No episódio Roberto Jefferson, Bolsonaro também se sentiu obrigado, mais de uma vez, a mudar a narrativa. As redes do presidente, com dezenas de milhões de seguidores, eram pautadas novamente por opositores. Se por um lado não teve perdas significativa de votos, Bolsonaro tampouco conseguiu enfrentar à altura um presidenciável como Lula, que tinha aberto mais de 6 milhões de votos de vantagem no primeiro turno.

Com o ex-presidente na liderança das pesquisas, o debate na TV Globo emergiu como a oportunidade derradeira para Bolsonaro tentar a virada. Entre seus aliados, apostava-se que, durante o encontro, haveria uma dobradinha entre Lula e Janones – um nos Estúdios Globo, outro nas redes – para reavivar o caso Gustavo Bebianno.

Auxiliar dos mais próximos de Bolsonaro nas eleições presidenciais de 2018, o advogado virou ministro-chefe da Secretaria-Geral da Presidência, mas logo se rebelou contra as estratégias criminosas do bolsonarismo. Já fora do governo, morreu em 2020, vítima de um infarto fulminante.

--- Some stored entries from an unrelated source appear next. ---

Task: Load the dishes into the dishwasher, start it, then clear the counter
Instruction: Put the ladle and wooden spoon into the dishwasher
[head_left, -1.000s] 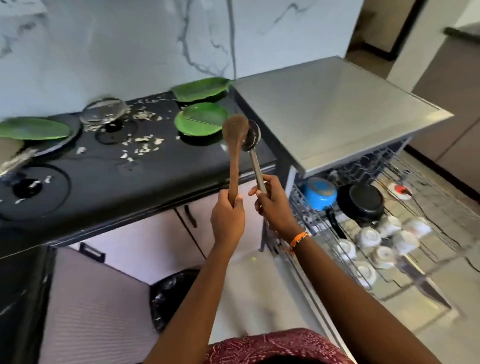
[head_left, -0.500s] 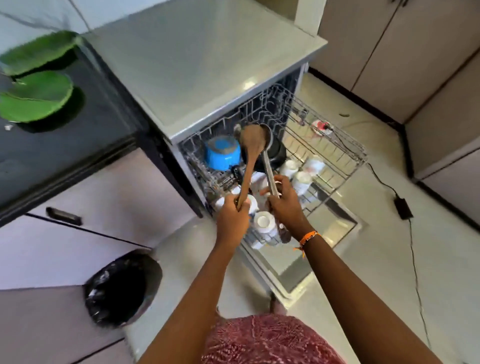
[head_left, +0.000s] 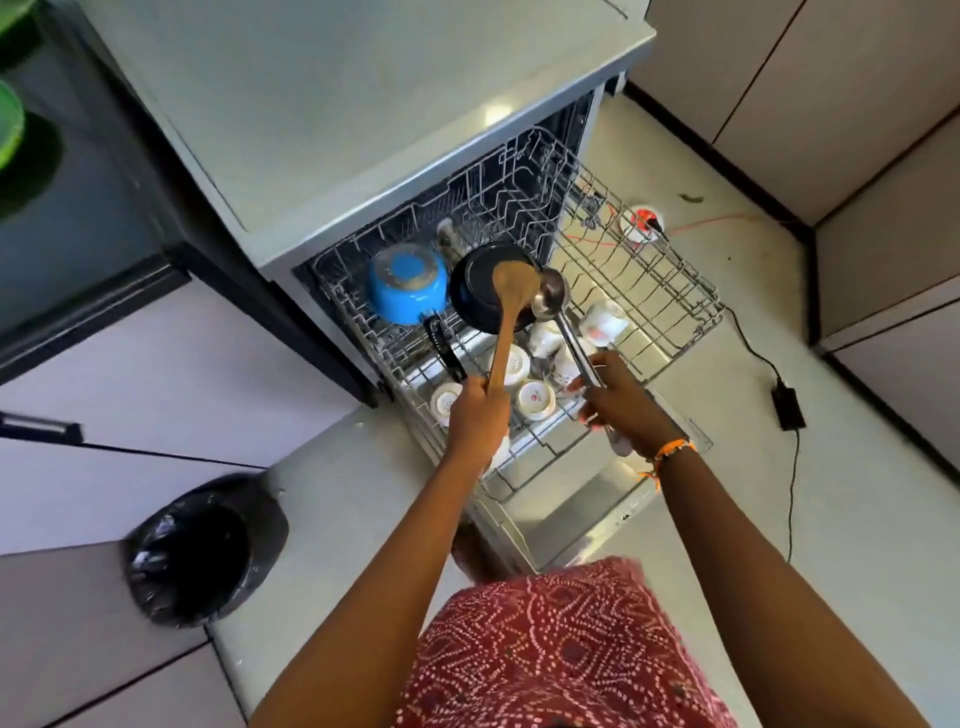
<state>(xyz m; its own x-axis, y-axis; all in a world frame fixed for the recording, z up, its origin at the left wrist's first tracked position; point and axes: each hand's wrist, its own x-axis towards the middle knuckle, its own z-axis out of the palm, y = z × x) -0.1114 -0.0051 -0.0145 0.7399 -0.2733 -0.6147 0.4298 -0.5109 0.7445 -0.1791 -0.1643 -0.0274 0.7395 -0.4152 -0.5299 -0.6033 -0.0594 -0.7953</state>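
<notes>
My left hand (head_left: 480, 415) grips the handle of a wooden spoon (head_left: 506, 312), its bowl held over the pulled-out dishwasher rack (head_left: 670, 291). My right hand (head_left: 618, 402) grips a steel ladle (head_left: 558, 317) by its handle, right beside the spoon. Both utensils hover above the rack's load: an upturned blue pot (head_left: 408, 283), a black pan (head_left: 478, 291) and several white cups (head_left: 535, 397). The dishwasher door (head_left: 587, 512) lies open below the rack. The right part of the rack holds nothing.
The dishwasher's grey top (head_left: 363, 104) fills the upper middle. A black stovetop with green plates (head_left: 10, 130) sits at the far left. A black-lined bin (head_left: 202, 551) stands on the floor at lower left. A cable and adapter (head_left: 787, 408) lie on the floor to the right, near cabinets.
I have turned from the stovetop toward the dishwasher. Both hands carried the spoon and ladle from over the counter to above the rack and lowered them closer to the cups.
</notes>
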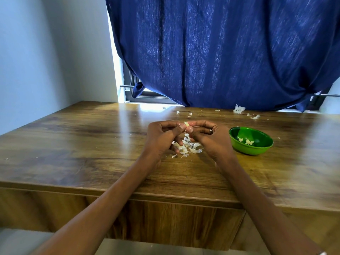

Ao longo da semana passada, Janones declarou estar com o celular de Bebianno e prometeu revelar trechos “bombásticos” de conversas gravadas. “Mortos não falam, mas os celulares deles sim! Lembra desse dia Carlinha?”, tuitou Janones na terça-feira (25), dirigindo-se à deputada bolsonarista Carla Zambelli (PL-SP). “Isso aqui é só o frame de um vídeo, e de onde saiu esse tem muito mais! Apenas aguarde! Haverá choro e ranger de dentes!”

Até o momento, nada foi divulgado – mas as redes bolsonaristas ficaram na defensiva, à espera do bombardeiro. Como num tabuleiro de xadrez, Janones pareceu encurralar o outro lado apenas com sinais. “A ameaça é mais forte que sua execução”, dizia o enxadrista Aaron Nimzowitsch.

Ao fim do segundo turno, mesmo com menos seguidores e recursos do que Bolsonaro, Lula virou o jogo nas redes sociais. Vencendo ou perdendo as eleições neste domingo (30), a esquerda já teve outra evidência de que a política brasileira em geral e as campanhas eleitorais em particular estão cada vez mais vinculadas não apenas às ruas – mas também às redes. Bolsonaro que o diga!